- **Try it**: Using the data below, return the stretch from the line that contains "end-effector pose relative" through the line that contains "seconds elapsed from", both included, exactly as it stands and nothing beyond it.
╭──
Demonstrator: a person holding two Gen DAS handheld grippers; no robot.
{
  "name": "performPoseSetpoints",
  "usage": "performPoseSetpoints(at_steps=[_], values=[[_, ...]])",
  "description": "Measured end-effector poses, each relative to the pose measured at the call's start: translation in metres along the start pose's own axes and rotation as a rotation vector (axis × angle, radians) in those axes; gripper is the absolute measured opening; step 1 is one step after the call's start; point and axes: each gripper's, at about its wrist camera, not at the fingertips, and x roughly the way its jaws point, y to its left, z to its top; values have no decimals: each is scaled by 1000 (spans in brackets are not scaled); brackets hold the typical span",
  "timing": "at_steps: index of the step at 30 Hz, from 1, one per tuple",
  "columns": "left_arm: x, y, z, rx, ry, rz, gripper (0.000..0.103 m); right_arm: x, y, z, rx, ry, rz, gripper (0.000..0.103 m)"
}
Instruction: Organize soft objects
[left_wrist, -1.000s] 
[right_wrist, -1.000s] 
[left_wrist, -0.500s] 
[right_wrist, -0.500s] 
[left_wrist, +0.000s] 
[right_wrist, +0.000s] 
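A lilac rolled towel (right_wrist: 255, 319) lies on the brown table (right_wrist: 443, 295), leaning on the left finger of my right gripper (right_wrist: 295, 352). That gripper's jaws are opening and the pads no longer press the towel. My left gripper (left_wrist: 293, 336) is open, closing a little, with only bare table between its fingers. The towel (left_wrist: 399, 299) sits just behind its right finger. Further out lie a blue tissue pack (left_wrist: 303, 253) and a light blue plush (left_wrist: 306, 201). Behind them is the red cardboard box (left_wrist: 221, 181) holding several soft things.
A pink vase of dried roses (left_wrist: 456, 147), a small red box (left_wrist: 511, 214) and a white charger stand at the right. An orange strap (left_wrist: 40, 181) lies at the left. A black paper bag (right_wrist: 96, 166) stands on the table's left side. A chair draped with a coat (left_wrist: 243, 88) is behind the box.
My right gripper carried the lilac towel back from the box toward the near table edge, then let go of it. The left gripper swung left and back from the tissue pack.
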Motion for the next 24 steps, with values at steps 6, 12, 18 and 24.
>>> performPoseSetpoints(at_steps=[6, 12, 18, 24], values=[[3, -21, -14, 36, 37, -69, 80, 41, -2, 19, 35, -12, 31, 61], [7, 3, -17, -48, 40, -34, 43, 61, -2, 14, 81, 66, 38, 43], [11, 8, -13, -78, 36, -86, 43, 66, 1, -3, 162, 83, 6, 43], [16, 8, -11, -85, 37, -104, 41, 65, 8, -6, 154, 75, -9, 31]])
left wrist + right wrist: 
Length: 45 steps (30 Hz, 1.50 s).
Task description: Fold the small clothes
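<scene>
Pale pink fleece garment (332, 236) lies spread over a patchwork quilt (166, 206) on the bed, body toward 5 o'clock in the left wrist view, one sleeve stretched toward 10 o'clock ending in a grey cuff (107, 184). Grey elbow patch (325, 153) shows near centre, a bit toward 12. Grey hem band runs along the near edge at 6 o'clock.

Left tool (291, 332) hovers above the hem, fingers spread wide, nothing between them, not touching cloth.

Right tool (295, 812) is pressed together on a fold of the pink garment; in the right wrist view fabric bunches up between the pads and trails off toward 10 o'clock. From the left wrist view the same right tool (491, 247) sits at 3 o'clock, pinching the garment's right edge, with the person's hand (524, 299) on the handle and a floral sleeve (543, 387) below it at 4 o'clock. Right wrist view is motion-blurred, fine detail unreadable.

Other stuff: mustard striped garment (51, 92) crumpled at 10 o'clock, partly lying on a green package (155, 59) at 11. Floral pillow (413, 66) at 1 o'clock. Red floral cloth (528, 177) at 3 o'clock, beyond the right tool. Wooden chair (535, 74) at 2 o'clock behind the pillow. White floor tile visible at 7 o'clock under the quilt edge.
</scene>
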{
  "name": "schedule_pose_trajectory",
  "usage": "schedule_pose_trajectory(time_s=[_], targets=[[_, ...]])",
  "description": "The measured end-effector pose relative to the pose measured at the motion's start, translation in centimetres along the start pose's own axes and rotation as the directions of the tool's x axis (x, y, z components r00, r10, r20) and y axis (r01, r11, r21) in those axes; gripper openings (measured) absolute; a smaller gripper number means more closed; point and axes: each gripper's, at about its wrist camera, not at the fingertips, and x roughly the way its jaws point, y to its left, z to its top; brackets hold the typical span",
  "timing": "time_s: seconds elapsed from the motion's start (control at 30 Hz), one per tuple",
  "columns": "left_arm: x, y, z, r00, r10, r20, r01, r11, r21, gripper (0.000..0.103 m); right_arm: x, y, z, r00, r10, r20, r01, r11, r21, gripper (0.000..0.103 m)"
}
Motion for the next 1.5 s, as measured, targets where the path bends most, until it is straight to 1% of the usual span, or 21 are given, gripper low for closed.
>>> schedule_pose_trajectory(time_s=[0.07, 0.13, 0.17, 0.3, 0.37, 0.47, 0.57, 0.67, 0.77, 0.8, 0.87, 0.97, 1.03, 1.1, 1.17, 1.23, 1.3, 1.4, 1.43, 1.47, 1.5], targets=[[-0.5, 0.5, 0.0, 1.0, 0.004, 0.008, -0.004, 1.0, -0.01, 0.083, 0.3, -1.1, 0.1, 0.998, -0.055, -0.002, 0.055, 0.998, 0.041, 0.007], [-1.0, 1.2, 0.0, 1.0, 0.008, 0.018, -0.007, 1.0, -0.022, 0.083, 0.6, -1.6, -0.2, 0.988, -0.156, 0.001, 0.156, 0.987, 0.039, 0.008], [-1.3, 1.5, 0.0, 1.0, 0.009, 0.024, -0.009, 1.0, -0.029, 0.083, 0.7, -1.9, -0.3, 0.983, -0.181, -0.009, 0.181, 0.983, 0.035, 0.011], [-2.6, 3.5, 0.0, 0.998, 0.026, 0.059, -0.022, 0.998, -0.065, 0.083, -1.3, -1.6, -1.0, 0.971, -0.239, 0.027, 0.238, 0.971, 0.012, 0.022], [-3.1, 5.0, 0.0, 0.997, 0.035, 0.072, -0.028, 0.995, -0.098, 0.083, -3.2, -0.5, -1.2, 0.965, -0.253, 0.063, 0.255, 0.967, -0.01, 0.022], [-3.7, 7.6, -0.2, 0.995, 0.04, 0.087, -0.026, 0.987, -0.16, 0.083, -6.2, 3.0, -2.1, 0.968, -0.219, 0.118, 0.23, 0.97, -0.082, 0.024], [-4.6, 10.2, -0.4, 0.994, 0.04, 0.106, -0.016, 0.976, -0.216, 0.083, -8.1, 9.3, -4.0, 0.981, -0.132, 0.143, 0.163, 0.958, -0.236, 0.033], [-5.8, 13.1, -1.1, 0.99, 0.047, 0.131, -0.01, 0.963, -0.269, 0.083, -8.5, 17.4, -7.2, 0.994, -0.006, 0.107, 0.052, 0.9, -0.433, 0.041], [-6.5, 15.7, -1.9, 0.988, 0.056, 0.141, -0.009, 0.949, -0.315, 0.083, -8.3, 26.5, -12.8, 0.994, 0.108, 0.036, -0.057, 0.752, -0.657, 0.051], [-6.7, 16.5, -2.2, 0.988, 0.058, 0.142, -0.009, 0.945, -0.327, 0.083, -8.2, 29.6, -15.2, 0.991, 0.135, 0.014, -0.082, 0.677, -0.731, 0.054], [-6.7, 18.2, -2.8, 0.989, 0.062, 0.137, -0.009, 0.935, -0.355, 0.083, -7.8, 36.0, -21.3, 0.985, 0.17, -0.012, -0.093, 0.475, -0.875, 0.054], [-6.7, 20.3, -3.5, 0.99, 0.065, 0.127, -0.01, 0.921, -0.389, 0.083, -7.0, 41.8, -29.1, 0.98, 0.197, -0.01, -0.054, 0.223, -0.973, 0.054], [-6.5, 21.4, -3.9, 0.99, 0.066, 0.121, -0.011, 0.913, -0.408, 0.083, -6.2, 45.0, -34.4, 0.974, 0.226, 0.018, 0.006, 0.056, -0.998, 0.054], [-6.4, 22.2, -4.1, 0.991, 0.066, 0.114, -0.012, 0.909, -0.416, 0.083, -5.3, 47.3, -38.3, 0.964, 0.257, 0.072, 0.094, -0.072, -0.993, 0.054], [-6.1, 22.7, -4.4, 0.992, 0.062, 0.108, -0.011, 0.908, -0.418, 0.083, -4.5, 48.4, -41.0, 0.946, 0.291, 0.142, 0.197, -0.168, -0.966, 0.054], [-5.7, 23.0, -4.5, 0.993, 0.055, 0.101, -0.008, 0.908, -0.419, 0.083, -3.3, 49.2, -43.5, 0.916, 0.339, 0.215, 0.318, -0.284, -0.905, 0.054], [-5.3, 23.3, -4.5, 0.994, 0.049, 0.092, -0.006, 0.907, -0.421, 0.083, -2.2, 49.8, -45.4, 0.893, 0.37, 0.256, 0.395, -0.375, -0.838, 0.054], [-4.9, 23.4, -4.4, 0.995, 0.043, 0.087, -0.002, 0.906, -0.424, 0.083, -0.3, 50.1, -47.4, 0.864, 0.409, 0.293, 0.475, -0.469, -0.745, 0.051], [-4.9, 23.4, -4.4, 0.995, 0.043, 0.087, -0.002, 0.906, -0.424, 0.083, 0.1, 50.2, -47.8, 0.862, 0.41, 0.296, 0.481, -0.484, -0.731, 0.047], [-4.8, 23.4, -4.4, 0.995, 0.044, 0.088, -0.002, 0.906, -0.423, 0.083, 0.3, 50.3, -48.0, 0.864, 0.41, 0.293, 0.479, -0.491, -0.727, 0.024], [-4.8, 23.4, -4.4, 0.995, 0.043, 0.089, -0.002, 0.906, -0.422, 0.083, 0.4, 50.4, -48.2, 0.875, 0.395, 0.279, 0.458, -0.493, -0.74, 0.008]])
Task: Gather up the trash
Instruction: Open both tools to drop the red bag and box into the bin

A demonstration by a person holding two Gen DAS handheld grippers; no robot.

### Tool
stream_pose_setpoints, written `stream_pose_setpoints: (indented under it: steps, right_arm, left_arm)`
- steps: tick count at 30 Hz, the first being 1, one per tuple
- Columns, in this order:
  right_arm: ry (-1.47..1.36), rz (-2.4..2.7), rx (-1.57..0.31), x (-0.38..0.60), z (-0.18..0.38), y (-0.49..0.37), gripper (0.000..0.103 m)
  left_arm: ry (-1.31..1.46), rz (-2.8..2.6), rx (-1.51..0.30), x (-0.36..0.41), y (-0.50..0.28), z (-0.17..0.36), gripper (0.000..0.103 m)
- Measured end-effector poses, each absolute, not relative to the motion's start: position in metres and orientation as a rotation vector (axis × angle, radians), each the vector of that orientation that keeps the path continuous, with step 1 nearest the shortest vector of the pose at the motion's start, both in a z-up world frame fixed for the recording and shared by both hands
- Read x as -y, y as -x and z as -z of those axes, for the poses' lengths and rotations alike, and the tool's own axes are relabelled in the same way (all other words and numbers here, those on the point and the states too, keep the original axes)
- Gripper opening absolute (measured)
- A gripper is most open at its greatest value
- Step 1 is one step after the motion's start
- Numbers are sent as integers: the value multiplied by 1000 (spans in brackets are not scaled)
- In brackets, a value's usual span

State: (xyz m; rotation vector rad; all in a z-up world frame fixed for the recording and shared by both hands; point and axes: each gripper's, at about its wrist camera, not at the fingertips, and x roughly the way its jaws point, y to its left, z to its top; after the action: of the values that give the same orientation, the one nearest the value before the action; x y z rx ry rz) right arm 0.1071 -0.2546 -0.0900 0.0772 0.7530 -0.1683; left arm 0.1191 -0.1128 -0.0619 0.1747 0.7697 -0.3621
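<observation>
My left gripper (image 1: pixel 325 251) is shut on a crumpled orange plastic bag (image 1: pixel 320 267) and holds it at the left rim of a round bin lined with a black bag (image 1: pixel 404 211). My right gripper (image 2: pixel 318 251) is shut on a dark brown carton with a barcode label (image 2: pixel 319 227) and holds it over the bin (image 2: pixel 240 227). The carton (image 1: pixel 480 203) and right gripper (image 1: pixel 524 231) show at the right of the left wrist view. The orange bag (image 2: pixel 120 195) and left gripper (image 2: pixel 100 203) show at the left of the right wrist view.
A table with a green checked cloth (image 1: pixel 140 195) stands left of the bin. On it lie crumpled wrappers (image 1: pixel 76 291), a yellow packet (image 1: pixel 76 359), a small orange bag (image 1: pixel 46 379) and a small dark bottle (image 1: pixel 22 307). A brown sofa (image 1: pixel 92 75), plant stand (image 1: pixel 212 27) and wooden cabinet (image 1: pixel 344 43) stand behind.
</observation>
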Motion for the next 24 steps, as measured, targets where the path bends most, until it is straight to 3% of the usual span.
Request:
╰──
- **Written solution**:
  "description": "The measured end-effector pose relative to the pose measured at the motion's start, translation in centimetres along the start pose's own axes and rotation as the directions of the tool's x axis (x, y, z components r00, r10, r20) and y axis (r01, r11, r21) in those axes; gripper openings (measured) absolute; a smaller gripper number means more closed; point and axes: each gripper's, at about its wrist camera, not at the fingertips, and x roughly the way its jaws point, y to its left, z to its top; brackets hold the typical span",
  "timing": "time_s: seconds elapsed from the motion's start (control at 30 Hz), one per tuple",

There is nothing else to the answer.